The New Credit Facility contains customary events of default, including nonpayment of principal or other amounts when due; breach of covenants; inaccuracy of representations and warranties; cross-default and/or cross-acceleration to other indebtedness of the Company or its subsidiaries in excess of $50 million; certain ERISA-related events; noncompliance by the Company or any of its subsidiaries with any material term or provision of the HMO Regulations or Insurance Regulations (as each such term is defined in the New Credit Facility); certain voluntary and involuntary bankruptcy events; inability to pay debts; undischarged, uninsured judgments greater than $50 million against the Company and/or its subsidiaries; actual or asserted invalidity of any loan document; and a change of control. If an event of default occurs and is continuing under the New Credit Facility, the lenders thereunder may, among other things, terminate their obligations under the New Credit Facility and require the Company to repay all amounts owed thereunder.

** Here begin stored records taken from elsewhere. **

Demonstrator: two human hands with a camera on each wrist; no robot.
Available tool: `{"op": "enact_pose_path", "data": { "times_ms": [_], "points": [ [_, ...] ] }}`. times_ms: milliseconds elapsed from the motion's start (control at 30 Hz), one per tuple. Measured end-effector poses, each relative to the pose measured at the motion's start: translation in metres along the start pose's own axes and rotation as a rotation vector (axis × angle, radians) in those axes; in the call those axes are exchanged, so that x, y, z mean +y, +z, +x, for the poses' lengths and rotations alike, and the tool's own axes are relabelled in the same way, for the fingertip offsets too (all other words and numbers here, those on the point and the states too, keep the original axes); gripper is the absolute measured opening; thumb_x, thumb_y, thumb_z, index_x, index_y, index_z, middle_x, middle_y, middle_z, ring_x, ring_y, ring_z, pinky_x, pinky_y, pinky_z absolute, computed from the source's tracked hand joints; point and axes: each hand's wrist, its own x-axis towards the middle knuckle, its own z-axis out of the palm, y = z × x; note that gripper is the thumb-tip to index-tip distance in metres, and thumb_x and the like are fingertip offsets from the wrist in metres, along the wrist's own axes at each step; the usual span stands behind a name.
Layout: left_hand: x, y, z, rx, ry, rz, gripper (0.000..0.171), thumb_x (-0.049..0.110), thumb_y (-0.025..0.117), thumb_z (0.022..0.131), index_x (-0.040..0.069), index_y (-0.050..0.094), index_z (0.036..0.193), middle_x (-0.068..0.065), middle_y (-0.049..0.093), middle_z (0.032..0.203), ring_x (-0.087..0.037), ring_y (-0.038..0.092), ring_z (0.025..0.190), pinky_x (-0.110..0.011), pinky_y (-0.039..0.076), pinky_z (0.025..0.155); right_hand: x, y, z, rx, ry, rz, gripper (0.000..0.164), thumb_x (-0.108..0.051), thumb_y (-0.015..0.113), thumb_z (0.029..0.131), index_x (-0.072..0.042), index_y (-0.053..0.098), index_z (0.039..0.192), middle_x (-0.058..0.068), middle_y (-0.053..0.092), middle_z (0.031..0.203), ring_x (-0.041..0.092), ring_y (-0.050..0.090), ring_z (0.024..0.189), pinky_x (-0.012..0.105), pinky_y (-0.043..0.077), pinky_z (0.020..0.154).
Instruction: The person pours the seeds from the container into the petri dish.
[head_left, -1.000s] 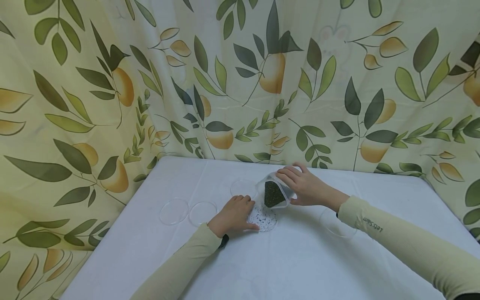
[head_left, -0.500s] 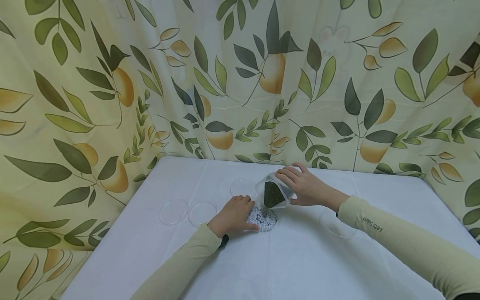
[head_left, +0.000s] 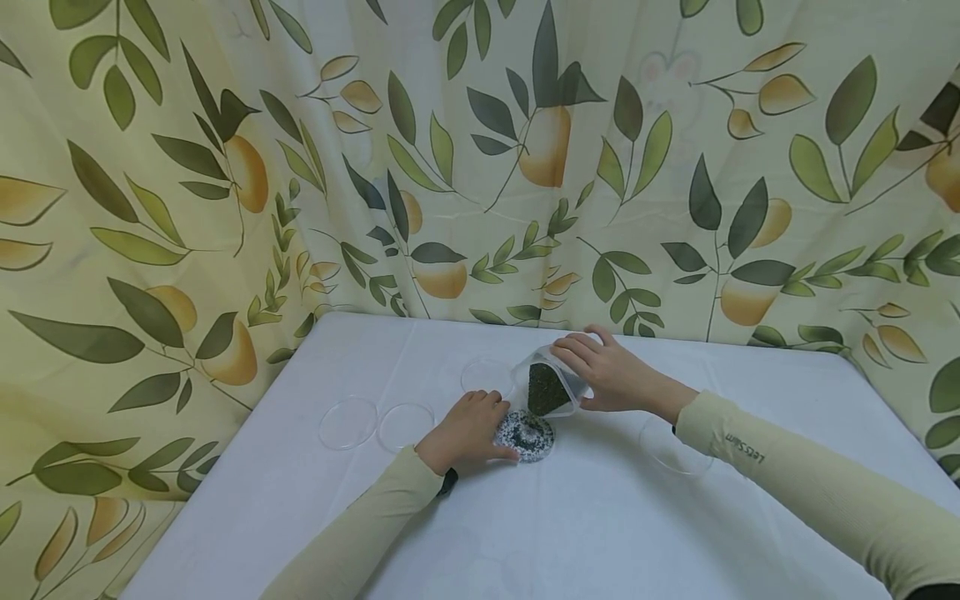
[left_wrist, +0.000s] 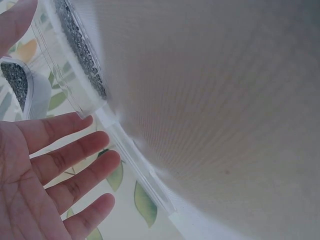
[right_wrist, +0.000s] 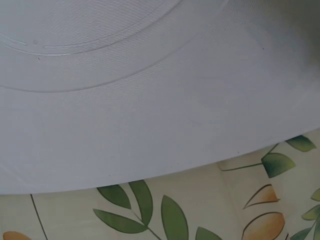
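My left hand (head_left: 468,429) holds a clear petri dish (head_left: 553,442) at its left side, thumb at the near edge and forefinger at the far edge. In the left wrist view, the dish (left_wrist: 65,82) has a white layer topped with dark granules; the other fingers are spread off it. My right hand (head_left: 611,371) grips a translucent plastic container (head_left: 576,385) tilted over the dish. Dark green granules (head_left: 547,390) fill its lower part, its mouth facing down toward the dish. The right wrist view does not show the right hand.
Two clear round dishes or lids, one (head_left: 347,422) beside another (head_left: 406,427), lie to the left on the white-covered table (head_left: 585,517). A third (head_left: 480,367) sits behind the left hand, and another (head_left: 678,467) lies under the right forearm. A leaf-patterned curtain (head_left: 480,208) hangs behind.
Dark granules on the white layer in the petri dish have grown denser, now forming a dark ring with a paler patch. Both hands and the tilted container have stayed in place.
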Motion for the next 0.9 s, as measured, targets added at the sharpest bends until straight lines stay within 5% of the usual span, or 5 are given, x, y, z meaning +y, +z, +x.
{"op": "enact_pose_path", "data": {
  "times_ms": [900],
  "points": [
    [-0.0004,0.0018,0.0008,-0.01,-0.003,-0.026,0.082,0.07,0.058,0.075,0.01,0.052,0.13,-0.004,0.056,0.12,-0.019,0.053,0.109,-0.033,0.04,0.101,0.0023,-0.0049,0.0063,0.018,-0.014,-0.005,0.094,-0.04,0.088,0.047,-0.003,0.049,0.125,0.012,0.058,0.116,0.028,0.055,0.105,0.049,0.043,0.091]
  ]
}}
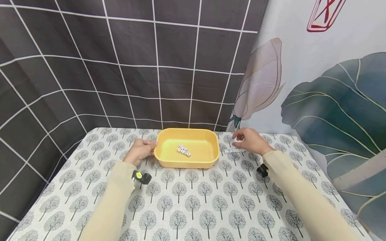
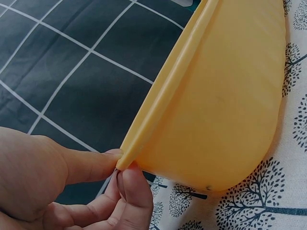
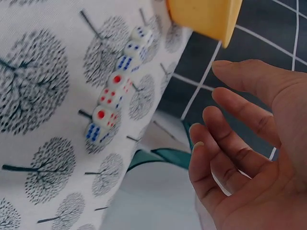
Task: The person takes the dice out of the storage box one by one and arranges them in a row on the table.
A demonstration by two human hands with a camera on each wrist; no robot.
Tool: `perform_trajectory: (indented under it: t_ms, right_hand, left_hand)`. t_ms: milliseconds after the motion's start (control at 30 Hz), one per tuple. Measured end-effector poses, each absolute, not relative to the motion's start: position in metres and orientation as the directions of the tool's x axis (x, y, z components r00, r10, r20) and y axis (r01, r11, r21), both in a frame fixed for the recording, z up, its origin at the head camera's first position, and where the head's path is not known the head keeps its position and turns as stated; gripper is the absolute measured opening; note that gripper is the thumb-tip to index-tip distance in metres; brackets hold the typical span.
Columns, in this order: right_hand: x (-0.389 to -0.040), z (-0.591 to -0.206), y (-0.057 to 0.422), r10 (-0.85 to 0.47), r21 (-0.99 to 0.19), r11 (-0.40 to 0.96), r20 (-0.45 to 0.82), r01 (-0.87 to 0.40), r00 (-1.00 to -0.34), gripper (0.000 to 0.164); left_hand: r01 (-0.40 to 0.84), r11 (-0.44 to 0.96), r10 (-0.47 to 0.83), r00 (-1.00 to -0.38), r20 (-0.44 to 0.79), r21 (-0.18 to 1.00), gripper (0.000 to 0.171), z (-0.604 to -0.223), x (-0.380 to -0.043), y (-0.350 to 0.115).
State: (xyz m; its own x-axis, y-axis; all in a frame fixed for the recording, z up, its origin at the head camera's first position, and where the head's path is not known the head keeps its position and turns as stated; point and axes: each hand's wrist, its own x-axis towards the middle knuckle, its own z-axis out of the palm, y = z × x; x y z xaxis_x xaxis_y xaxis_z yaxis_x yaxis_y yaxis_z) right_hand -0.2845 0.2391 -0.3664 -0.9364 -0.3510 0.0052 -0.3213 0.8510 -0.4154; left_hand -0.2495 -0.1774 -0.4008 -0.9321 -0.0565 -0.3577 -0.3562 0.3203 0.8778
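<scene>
A yellow plastic basin (image 1: pixel 187 164) stands on the cloth-covered table, with several white dice (image 1: pixel 184 150) lying in a loose cluster inside it. At the basin's left end my left hand (image 1: pixel 139 151) pinches the rim between thumb and fingers; the left wrist view shows this grip on the yellow wall (image 2: pixel 216 100) up close. To the right of the basin, several dice (image 3: pixel 115 86) with red and blue pips form a row on the cloth. Above that row hovers my right hand (image 1: pixel 251 140), its fingers loosely bent and apart, holding nothing and not touching the dice.
A white cloth (image 1: pixel 193 204) printed with grey trees covers the table. Behind it hangs a dark curtain (image 1: pixel 129 80) with a white grid. On the right is a pale curtain (image 1: pixel 301 67) with large leaf and flower prints.
</scene>
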Motion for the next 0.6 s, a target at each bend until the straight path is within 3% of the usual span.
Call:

The description of the New Credit Facility above does not purport to be complete and is qualified in its entirety by reference to the New Credit Facility, which is attached as Exhibit 10 to this Current Report on Form 8-K and is incorporated herein by reference.
Some of the lenders (and/or affiliates of such lenders) under the New Credit Facility have provided, and in the future may provide various financial advisory, investment and corporate banking and general financing services to, the Company or the Company’s subsidiaries.
Item 1.02 | Termination of a Material Definitive Agreement |
Concurrent with the entry into the New Credit Facility described in Item 1.01 of this Current Report on Form 8-K, which information is hereby incorporated by reference into this Item 1.02, on June 25, 2007, the Company terminated the Existing Credit Facility. No prepayment penalties were incurred as part of the termination of the Existing Credit Facility.
Item 2.03 | Creation of a Direct Financial Obligation or an Obligation under an Off- Balance Sheet Arrangement of a Registrant |
The information set forth in Item 1.01 above with respect to the New Credit Facility is hereby incorporated by reference into this Item 2.03, insofar as it relates to the creation of a direct financial obligation.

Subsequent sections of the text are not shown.